= Exercise requirements =
Wherever the string "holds" shows up in the records below, return that line.

= Input data =
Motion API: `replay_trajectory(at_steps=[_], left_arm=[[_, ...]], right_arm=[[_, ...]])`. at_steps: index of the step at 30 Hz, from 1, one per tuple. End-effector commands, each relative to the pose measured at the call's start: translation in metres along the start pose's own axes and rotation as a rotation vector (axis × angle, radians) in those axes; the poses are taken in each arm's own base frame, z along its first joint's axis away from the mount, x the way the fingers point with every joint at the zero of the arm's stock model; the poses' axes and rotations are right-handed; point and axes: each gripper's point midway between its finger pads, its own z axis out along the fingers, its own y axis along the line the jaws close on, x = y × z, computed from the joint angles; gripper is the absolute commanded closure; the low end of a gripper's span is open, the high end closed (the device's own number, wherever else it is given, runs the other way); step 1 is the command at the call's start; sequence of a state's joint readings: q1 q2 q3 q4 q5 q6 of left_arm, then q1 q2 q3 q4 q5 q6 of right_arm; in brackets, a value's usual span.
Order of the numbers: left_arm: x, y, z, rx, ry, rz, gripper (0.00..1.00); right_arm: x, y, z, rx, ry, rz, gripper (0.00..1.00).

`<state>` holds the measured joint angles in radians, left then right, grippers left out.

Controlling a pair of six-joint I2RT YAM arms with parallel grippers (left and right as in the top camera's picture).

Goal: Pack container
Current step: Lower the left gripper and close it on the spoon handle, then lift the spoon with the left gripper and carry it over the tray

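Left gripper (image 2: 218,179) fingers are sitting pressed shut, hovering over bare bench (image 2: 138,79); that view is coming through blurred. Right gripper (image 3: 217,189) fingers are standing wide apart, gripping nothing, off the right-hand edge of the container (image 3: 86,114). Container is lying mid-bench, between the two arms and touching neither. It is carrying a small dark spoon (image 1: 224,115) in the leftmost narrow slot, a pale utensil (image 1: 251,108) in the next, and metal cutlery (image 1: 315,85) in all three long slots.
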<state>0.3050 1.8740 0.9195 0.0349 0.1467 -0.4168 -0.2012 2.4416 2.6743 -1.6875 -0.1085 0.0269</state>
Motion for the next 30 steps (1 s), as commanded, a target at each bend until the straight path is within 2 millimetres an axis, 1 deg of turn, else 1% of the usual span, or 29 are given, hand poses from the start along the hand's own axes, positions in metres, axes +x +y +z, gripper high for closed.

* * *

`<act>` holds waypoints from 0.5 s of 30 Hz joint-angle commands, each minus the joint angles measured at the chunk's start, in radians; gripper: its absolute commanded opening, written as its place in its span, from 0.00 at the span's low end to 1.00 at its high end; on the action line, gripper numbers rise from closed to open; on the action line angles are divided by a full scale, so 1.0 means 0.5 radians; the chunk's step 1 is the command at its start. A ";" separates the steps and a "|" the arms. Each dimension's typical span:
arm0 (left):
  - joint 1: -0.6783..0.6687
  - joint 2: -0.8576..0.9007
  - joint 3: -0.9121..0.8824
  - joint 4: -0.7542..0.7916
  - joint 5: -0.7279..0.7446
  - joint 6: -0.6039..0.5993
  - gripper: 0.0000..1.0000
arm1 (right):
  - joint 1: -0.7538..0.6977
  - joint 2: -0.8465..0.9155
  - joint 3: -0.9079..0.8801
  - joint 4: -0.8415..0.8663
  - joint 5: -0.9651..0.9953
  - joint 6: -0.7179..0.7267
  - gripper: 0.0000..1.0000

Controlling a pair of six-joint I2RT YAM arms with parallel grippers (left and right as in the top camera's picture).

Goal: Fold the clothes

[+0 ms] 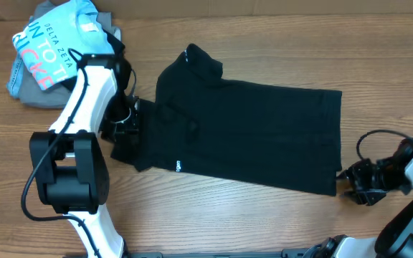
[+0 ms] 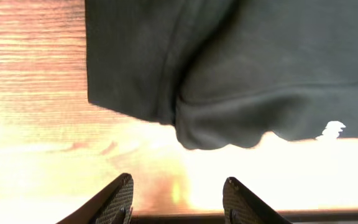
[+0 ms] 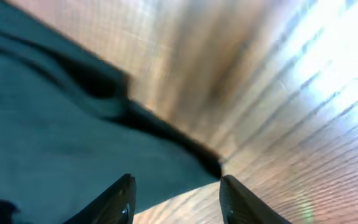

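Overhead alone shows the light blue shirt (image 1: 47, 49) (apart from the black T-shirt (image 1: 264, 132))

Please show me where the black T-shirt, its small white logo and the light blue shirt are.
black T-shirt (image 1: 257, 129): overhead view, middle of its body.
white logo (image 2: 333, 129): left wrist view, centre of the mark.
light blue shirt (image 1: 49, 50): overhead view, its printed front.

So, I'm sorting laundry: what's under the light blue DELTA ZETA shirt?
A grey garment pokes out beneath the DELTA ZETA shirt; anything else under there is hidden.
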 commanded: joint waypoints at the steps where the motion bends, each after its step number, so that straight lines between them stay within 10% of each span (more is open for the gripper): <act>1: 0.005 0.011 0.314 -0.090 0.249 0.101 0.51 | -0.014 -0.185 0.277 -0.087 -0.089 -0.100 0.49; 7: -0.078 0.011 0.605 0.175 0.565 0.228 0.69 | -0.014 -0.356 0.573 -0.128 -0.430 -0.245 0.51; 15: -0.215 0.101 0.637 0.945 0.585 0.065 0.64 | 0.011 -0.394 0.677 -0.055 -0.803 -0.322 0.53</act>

= Solved problem =
`<state>` holds the measured joint angles in radians, left then right, grippers left out.
`<act>` holds waypoints from 0.5 s of 30 Hz joint-angle commands, each minus the joint angles measured at the chunk's start, in radians; gripper: its absolute commanded opening, written as its place in its span, from 0.00 at the span's low end to 1.00 at its high end; on the action line, gripper numbers rise from closed to open; on the action line angles are divided by a full scale, so 1.0 means 0.5 radians; the chunk's step 1 is the command at its start. A ";" separates the steps and a "|" the arms. Each dimension's typical span:

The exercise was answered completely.